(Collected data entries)

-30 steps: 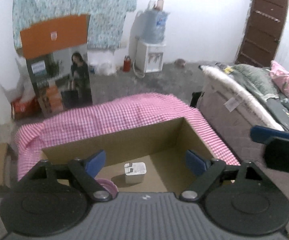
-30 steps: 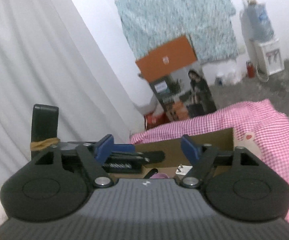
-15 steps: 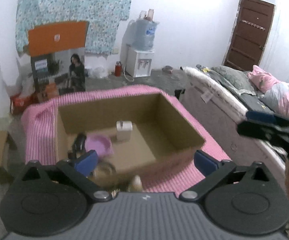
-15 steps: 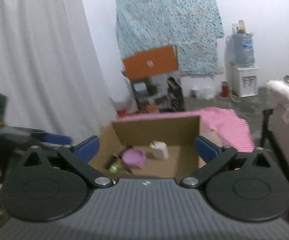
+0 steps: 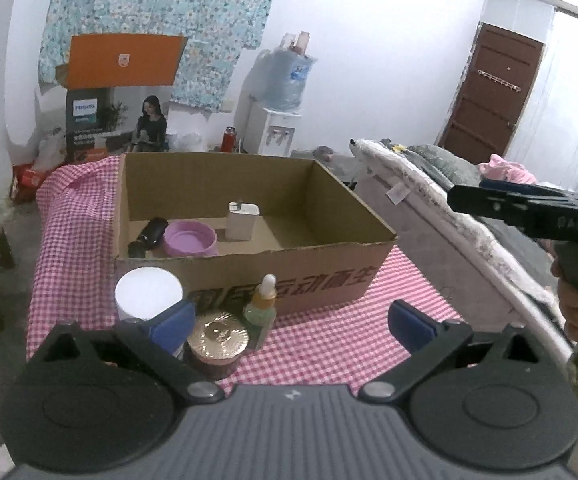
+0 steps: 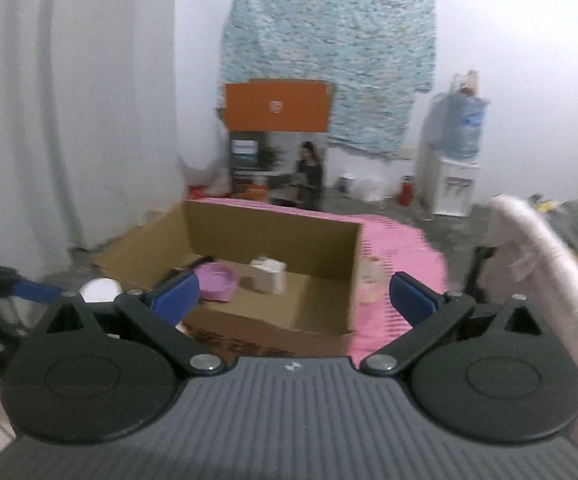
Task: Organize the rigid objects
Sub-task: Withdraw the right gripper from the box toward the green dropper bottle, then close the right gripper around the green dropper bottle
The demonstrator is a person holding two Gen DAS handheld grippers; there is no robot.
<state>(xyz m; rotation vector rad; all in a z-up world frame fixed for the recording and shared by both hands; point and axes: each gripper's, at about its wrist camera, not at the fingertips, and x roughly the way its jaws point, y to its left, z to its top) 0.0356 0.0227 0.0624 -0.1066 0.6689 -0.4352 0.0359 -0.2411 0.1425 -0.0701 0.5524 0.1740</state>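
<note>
My left gripper [image 5: 289, 322] stands with its jaws wide apart and nothing pressed between the pads. Its left fingertip [image 5: 171, 320] sits in front of a white-lidded jar [image 5: 148, 292]. Just right of that fingertip, inside the jaw span but untouched, are a gold-lidded jar [image 5: 217, 338] and a dropper bottle [image 5: 263, 306] with a white bulb and amber neck. All three stand upright on the pink checked cloth [image 5: 329, 344], just in front of the near wall of the cardboard box [image 5: 289, 276].

Inside the box, on its floor, I see a purple bowl [image 5: 189, 239], a black cylindrical item [image 5: 149, 236] lying to the left of the bowl, and a white adapter [image 5: 241, 221] upright to its right.

My right gripper [image 6: 293, 298] is also spread wide and holds nothing. Its view is blurred. It faces the same box [image 6: 273, 236] from the near right corner; the bowl [image 6: 217, 281] and the adapter [image 6: 269, 276] are visible inside. In the left wrist view the right gripper [image 5: 529, 208] appears at the right edge, off the cloth, over the bed [image 5: 429, 184], with a hand [image 5: 573, 304] on its handle.
</note>
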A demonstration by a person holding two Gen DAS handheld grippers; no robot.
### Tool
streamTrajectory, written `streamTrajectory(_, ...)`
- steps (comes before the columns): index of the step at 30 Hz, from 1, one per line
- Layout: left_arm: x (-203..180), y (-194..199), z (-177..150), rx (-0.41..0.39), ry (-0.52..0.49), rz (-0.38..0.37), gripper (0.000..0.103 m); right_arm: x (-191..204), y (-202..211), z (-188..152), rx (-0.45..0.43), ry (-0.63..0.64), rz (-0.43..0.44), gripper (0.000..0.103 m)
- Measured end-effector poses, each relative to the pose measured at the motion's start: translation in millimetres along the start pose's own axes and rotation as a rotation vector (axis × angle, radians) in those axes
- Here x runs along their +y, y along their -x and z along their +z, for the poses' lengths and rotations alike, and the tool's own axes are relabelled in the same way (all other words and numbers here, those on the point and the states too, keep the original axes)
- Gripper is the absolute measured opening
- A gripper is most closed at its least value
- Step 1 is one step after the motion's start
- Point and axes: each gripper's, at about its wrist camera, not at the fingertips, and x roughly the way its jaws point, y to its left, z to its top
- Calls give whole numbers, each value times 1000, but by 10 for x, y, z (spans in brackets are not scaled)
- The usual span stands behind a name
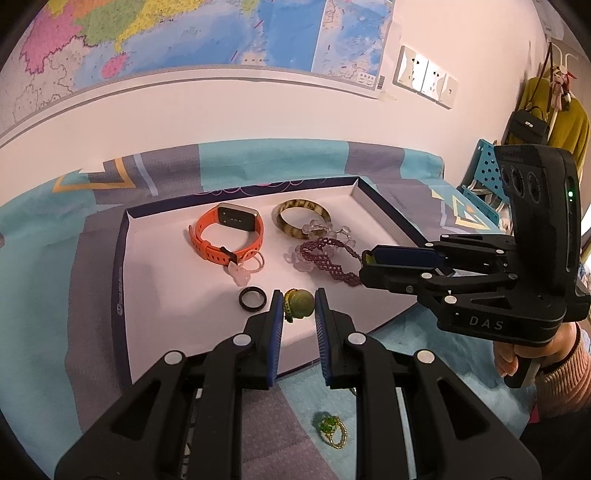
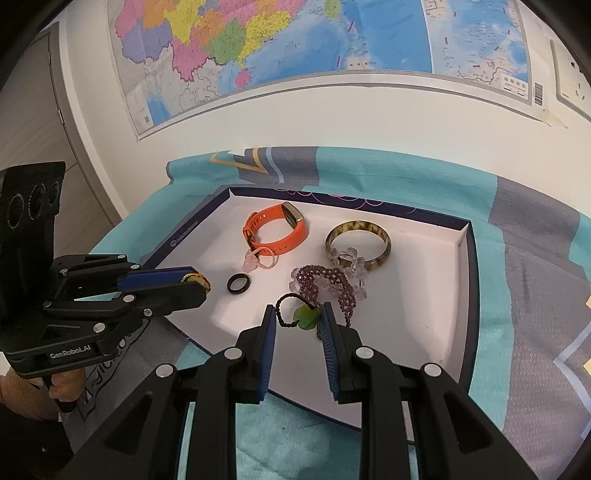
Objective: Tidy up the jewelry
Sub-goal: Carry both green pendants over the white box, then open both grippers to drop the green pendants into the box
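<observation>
A white-lined tray (image 1: pixel 122 258) with a dark blue rim lies on the patterned cloth. My left gripper (image 1: pixel 298 309) hangs over its near edge, shut on a round green pendant (image 1: pixel 301 303) with a gold beaded loop. To the right, my right gripper (image 2: pixel 299 320) is shut on a green bead (image 2: pixel 306 317) strung on a dark beaded loop, above the tray (image 2: pixel 466 280). In the tray lie an orange watch (image 1: pixel 225 236), a tortoiseshell bangle (image 1: pixel 303 218), a clear crystal bracelet (image 1: pixel 321 230), a purple beaded bracelet (image 1: pixel 328 258), a black ring (image 1: pixel 252 298) and a pink charm (image 1: pixel 240 275).
A gold ring with a green stone (image 1: pixel 330 428) lies on the cloth (image 1: pixel 44 295) in front of the tray. A map (image 1: pixel 184 33) and a socket panel (image 1: pixel 424 75) are on the wall behind. A blue crate (image 1: pixel 484 166) and hanging bags (image 1: pixel 528 125) stand at far right.
</observation>
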Motion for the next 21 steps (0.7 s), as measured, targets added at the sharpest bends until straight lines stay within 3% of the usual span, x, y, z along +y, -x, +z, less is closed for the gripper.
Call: streamTrajectory(21, 74, -254, 36, 52, 21, 25, 18, -13, -199, 46, 42, 17, -40, 23)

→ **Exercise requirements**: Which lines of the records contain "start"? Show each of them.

→ **Output**:
- Measured end-effector poses, each relative to the pose measured at the motion's start: translation in millimetres along the start pose's own axes and rotation as a rotation vector (axis × angle, radians) in those axes
- Step 1 is one step after the motion's start

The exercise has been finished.